Una novità, dunque, la cui rottura epistemologica è evidente se,
con Thomas, si osserva la situazione dell'antica Roma, in cui la natura, a differenza di quanto riferito dalla tradizione stoica, non è
fonte superiore di diritto, ma dimensione cui far riferimento per
dirimere problemi specifici e circoscritti. La differenza è capitale,
e permette di riflettere sulla natura intendendola come una categoria tutt'altro che eterna: una nozione storica, i cui contorni sono frutto degli ordini culturali in cui essa è pensata e, in fin dei conti, istituita.
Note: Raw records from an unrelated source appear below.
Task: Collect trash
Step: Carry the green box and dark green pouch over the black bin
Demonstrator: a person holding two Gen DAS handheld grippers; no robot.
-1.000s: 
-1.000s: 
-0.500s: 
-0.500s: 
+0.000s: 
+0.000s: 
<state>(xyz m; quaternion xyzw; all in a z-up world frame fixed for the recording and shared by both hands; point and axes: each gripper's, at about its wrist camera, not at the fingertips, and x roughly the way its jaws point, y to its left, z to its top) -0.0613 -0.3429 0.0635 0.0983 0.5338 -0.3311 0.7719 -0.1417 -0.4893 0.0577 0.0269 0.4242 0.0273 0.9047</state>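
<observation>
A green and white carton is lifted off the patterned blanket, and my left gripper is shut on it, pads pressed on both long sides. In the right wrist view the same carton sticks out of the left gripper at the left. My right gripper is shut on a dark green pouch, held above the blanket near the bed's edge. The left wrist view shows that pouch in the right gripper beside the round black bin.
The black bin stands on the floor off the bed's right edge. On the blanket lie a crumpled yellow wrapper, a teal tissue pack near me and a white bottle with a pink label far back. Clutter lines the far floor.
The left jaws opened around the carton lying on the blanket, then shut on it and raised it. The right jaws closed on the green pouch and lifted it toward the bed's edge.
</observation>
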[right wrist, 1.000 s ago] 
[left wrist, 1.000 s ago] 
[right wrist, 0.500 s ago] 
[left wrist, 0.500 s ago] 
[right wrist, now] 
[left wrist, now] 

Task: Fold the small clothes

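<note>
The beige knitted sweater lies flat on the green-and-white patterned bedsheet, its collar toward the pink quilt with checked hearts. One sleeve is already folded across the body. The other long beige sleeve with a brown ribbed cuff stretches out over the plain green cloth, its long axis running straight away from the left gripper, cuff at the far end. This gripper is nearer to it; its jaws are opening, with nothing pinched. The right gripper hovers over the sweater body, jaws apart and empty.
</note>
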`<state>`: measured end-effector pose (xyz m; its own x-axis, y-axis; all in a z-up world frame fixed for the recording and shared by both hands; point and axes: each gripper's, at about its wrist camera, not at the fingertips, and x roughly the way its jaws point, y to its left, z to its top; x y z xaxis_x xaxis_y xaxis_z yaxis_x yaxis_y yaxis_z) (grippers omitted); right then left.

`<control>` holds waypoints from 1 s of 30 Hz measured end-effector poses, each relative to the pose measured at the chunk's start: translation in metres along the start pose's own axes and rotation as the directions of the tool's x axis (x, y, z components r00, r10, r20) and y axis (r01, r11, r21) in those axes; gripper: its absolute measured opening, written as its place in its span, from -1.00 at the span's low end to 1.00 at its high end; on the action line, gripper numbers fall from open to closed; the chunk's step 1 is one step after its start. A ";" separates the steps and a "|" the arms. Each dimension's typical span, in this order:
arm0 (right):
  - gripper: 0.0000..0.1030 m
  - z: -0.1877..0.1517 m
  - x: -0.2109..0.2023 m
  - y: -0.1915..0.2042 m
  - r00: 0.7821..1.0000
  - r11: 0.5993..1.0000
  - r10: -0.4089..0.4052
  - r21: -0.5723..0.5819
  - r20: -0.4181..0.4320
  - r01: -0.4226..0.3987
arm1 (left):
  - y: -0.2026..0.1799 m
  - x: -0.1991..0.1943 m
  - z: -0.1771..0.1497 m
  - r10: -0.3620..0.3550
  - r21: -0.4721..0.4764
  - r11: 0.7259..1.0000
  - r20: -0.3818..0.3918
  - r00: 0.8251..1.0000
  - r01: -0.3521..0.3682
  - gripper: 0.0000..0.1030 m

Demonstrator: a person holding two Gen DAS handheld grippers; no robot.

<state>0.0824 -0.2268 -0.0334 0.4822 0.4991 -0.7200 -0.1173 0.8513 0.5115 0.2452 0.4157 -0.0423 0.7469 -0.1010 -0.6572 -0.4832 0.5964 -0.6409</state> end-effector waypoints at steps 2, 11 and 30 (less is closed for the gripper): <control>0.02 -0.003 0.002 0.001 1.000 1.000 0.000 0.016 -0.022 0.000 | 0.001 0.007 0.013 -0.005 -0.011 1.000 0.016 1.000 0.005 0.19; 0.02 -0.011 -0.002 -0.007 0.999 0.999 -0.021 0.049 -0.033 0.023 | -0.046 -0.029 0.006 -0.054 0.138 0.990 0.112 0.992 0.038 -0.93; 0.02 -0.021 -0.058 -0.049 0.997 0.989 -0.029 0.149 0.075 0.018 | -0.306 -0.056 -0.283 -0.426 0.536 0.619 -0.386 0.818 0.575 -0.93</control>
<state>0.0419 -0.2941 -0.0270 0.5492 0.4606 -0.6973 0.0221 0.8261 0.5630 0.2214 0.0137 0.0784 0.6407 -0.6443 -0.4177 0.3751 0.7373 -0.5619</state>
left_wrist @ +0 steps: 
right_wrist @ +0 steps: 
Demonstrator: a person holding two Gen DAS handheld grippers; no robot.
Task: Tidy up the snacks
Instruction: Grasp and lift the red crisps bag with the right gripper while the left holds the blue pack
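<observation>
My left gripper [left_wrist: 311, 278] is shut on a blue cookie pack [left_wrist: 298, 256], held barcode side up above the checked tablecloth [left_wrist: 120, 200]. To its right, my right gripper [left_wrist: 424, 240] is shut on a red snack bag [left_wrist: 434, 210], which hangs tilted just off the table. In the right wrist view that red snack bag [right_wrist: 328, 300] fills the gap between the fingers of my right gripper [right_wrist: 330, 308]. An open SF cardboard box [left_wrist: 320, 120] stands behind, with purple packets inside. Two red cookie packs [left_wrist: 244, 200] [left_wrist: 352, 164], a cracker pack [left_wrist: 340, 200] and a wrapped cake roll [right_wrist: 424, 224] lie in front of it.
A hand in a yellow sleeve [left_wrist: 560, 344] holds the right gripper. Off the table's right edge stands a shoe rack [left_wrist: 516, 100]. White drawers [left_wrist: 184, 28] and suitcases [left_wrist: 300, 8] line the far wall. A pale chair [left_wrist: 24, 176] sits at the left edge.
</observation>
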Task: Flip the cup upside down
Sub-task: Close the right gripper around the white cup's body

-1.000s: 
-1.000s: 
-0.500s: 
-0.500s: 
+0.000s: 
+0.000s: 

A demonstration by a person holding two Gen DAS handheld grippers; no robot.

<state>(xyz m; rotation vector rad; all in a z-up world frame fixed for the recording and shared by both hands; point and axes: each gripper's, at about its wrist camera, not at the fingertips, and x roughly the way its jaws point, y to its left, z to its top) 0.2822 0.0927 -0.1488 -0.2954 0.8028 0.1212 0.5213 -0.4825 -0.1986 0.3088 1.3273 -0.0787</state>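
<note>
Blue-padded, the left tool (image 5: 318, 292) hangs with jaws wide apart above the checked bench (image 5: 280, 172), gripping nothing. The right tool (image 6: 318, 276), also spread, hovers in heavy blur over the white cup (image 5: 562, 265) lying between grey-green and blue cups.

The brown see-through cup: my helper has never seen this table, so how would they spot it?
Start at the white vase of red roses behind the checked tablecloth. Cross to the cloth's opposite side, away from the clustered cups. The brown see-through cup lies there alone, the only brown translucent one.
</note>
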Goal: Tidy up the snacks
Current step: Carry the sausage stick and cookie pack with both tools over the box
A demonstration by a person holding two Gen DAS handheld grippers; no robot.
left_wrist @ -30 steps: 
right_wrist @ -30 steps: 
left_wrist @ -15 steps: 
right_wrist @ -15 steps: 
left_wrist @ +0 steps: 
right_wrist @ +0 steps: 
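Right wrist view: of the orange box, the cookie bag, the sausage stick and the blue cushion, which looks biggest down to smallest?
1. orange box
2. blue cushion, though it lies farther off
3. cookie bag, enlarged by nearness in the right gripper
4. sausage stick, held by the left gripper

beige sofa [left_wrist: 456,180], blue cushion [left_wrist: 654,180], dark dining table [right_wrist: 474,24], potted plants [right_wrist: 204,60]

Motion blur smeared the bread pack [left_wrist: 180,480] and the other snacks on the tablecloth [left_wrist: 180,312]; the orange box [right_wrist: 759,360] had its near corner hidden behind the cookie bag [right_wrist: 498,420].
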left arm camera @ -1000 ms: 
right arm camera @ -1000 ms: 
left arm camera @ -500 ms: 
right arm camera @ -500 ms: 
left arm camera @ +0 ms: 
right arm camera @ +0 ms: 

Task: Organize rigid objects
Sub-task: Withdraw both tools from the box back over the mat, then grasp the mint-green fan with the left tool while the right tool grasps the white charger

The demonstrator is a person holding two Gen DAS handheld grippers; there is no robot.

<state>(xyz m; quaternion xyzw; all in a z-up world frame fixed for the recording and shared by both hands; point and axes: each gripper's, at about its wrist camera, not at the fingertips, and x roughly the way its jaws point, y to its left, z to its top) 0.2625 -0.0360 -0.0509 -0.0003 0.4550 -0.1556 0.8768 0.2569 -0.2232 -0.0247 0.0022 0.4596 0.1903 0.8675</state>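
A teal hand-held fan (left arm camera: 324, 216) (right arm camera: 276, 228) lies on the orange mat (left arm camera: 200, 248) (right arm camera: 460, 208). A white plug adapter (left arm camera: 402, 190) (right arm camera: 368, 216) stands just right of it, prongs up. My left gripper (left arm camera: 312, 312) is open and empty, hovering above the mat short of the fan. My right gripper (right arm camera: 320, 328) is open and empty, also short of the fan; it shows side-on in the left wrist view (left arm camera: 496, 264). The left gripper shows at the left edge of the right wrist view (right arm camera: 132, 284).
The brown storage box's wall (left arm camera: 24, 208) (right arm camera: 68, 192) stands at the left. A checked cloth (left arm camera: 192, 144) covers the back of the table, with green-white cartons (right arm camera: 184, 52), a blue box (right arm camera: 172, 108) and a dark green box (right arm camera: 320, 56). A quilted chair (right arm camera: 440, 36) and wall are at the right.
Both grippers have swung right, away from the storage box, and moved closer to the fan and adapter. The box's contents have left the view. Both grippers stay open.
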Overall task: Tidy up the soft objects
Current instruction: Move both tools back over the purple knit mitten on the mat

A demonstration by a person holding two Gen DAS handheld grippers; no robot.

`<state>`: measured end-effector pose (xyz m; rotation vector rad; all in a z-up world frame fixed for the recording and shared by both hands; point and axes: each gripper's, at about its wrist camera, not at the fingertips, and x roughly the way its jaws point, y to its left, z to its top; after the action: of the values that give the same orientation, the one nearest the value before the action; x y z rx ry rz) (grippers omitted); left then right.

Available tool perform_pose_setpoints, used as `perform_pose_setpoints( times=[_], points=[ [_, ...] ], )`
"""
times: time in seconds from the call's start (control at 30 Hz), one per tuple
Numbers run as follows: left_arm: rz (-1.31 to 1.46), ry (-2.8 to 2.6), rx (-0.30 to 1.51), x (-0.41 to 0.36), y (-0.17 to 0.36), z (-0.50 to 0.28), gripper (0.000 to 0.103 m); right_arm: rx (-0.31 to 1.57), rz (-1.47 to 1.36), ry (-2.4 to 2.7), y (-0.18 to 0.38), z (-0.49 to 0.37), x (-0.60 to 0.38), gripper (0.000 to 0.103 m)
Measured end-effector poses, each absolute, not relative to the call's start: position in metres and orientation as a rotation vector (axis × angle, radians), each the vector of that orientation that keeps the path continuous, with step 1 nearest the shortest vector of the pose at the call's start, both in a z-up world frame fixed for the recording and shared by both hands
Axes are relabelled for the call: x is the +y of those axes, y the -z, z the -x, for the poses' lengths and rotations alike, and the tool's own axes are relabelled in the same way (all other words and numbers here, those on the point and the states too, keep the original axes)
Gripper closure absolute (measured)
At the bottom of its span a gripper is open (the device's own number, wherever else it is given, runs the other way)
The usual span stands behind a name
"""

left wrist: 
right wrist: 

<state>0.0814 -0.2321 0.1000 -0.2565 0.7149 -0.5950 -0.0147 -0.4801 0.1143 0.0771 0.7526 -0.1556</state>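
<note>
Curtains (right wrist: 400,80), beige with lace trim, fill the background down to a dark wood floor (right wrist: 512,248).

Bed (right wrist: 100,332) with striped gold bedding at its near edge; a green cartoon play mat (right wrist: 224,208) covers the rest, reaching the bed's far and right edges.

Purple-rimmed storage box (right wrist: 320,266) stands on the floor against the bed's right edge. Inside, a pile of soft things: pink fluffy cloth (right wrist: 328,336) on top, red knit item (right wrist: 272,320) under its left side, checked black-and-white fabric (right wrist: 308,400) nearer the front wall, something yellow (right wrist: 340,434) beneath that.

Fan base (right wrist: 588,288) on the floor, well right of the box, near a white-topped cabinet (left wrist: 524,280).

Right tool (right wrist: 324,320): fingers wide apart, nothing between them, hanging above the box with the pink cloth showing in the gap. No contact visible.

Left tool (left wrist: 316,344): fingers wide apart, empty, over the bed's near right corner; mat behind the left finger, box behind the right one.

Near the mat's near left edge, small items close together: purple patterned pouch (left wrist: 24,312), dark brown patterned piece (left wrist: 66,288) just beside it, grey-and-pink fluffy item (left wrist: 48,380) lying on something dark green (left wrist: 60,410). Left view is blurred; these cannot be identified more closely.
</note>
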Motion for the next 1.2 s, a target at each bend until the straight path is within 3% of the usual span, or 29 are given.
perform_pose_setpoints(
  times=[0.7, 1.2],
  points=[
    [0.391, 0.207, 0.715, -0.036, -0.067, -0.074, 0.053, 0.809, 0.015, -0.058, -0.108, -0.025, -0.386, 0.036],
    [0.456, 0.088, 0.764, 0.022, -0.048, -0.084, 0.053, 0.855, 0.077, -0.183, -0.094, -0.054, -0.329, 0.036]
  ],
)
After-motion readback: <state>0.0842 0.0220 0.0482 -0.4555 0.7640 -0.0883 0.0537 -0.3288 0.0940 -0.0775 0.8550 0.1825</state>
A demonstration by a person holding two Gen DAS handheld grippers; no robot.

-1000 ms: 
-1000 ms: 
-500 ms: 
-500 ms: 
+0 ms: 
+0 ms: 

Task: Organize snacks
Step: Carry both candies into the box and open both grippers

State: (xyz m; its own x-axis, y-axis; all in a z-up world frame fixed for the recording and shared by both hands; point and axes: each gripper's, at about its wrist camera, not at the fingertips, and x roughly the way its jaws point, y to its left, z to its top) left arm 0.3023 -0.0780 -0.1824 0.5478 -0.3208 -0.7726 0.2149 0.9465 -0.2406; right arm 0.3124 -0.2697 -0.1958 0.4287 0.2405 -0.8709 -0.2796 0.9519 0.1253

Se così stavano le cose
nell'antica Roma, la natura poteva essere assunta come insieme
di limiti fattuali impossibili da valicare, ma non per questo come
origine di vincoli morali e, tanto
meno, legali. Il mutamento di paradigma radicale che occorre durante il Medioevo è allora quello
verso una natura ipostatizzata e
santificata, i cui elementi partecipano a una volontà divina caricando la loro materialità di forza
prescrittiva.
Nella natura si prende così a ricercare concetti, definizioni, ordini,
capaci di imporsi proprio nella
misura in cui dissimulano la loro
artificialità, e capaci così di farsi
motivo di legittima esclusione e
di appropriata violenza contro
ciò che è reputato anormale, straniero, minaccioso perché innaturale. Ma la ricostruzione offerta
da Chiffoelau e Thomas risulta altresì preziosa oggi per sottrarci a
un certo integralismo ecologico,
che sovraccarica la natura di caratteri inconsapevolmente proiettati a partire dall'ordine umano. Decostruire questo gioco di specchi
è utile per intendere la natura come un insieme organico di cui facciamo indiscutibilmente parte,
che ha tempi e spazi che vanno rispettati in primo luogo non confondendoli con i tempi e gli spazi
prettamente umani, come quelli
del diritto. E questo permette di
privare di legittimità ogni discorso intorno alla liceità dei comportamenti e delle relazioni umane
che pretenda di essere assoluto e
incontestabile perché tutelato
dall'ordine naturale: ciò che, più
di tutto, è necessario, è riconoscere l'inscindibilità nell'umano di
natura e cultura, e il carattere irriducibilmente culturale della stessa definizione di natura; dal punto di vista della morale e del diritto, ci si potrà così rappacificare
con la convenzionalità sempre rivedibile delle strutture sociali,
politiche e giuridiche, sempre bisognose di essere legittimate, ridiscusse e calate nel tempo in cui esse dovranno applicarsi.